The thoughts filtered in of their own accord, tear-stained and aching and heartfelt and bleeding. The two people closest to her, as well as herself, were vying one last time for her attention, for that final choice of who mattered most? The sister, who was waiting now, wasting away, who had shared her room and her joy and her sorrow together, who had squabbled like siblings and loved deeply like them, who had tried to protect one another in their own way and fallen apart because of their common weakness of emotion, who had only ever wanted the other to be happy and safe, who now both suffered from a personal madness because of fate's cruel design? The boyfriend, a term that barely applied to how she thought of him now as because it was so meager, so bland in comparison to her thoughts of him, who was not just a solid pillar in her life but one that let her draw pretty things upon in crayon to admire, who had seen her at her best and close to her worst and many shades between but still saw the same person, who was unafraid to love and need her even as she was afraid to admit just how deeply she reciprocated?

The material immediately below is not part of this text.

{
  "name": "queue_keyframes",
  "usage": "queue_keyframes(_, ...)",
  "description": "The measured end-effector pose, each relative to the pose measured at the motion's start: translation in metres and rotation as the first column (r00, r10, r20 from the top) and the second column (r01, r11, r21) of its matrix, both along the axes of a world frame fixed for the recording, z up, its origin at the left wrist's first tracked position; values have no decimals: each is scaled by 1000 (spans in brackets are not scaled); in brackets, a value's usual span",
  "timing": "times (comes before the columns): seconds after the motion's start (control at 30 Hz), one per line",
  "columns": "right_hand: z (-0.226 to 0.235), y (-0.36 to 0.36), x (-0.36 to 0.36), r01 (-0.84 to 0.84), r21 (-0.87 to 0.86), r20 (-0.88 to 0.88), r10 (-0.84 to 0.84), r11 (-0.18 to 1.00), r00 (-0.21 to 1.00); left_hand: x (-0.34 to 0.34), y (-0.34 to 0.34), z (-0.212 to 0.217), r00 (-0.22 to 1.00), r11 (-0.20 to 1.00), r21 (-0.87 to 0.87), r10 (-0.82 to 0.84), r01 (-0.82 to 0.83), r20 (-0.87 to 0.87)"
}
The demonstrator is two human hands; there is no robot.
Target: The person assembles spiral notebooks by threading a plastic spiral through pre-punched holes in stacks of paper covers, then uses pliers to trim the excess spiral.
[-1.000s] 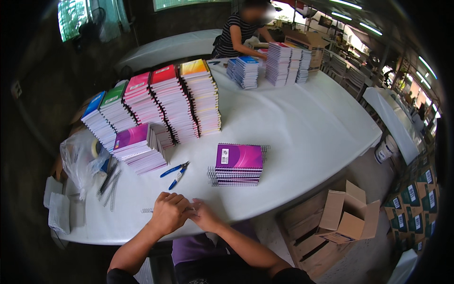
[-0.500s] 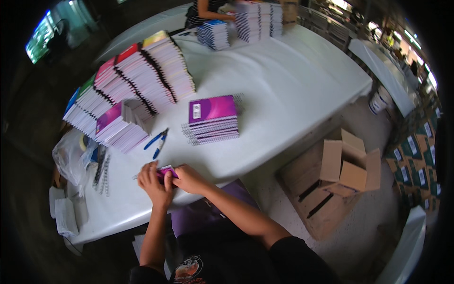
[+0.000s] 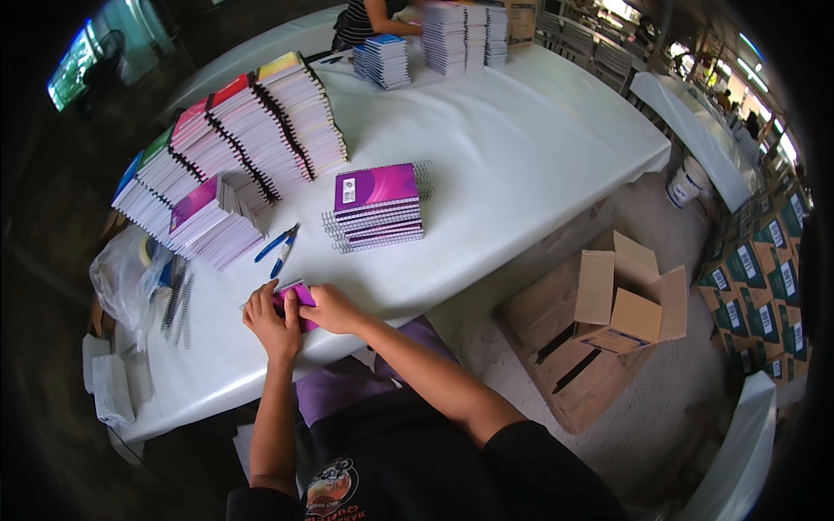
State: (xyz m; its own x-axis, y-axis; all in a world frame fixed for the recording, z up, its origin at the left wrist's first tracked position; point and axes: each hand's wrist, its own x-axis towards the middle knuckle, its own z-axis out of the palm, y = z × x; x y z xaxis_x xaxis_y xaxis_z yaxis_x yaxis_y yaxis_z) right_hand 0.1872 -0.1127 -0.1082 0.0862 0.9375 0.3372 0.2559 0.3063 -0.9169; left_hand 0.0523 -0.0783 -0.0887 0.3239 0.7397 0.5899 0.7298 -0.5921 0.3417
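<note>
both hands on one small purple notebook (image 3: pixel 294 304) at near edge of white worktop (image 3: pixel 539 165), seemingly mid-binding or squaring up pages. left hand (image 3: pixel 271 319) and right hand (image 3: pixel 334 308) pinching it from either side, fingers closed narrow on cover. likely next: steady grip, spine aligned, then over to purple stack (image 3: pixel 380 207) just beyond. blue pliers (image 3: pixel 276 247) near, between notebook and leaning rows of coloured notebooks (image 3: pixel 234 139). loose wire spirals (image 3: pixel 177 300) lying further left.

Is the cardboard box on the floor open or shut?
Open: the cardboard box beside the table has its flaps standing up and folded outward. Whether anything is inside cannot be told.
</note>
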Motion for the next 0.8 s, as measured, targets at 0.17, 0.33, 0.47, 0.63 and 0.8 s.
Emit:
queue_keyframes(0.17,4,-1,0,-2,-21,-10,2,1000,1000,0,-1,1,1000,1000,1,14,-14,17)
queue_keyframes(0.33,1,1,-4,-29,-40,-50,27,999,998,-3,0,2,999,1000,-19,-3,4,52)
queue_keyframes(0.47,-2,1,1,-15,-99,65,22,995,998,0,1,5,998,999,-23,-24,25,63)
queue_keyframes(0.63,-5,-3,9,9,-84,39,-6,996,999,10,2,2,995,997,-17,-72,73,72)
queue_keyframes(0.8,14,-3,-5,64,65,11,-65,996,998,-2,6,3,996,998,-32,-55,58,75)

Herself, the shell of a person who wavered wearily now? (But not the clone, no, that one stood still like the others, a look of sympathy in her eyes.) Both had opened up to her in a way that she cherished, just as she had in turn had given away parts of herself, crumbs, meaningless pieces to feed them while she starved. They were a part of her; all of her friends were. When they hurt, she felt it with them, just as she felt Gale's despondency, just as she felt Nevada's madness, just as she felt Otto's hopelessness, and to help them she gave of herself the only commodity she really had: hope. She thought she was empty inside, but there was always that little spark that kept her going even when she didn't want to, even when everything in the world told her it was futile.
All of them were necessary. But a choice was a choice.
I love you. But only two of them could possibly hear.
She strode straight down the middle towards herself, and she could hear the accusations. Only cowards looked out for themselves when it came down to it. It should have been expected from a person who helped just to ease her own pain inside. It was easy to choose yourself over others, it was expected from a false martyr in the dark--
Her clone reached out with understanding. The greatsword cut her down in one swing.
The voices quieted. She didn't stop. As she watched herself disintegrate into crawling vermin, she blindly reached for them both and pulled the pair along, never looking back.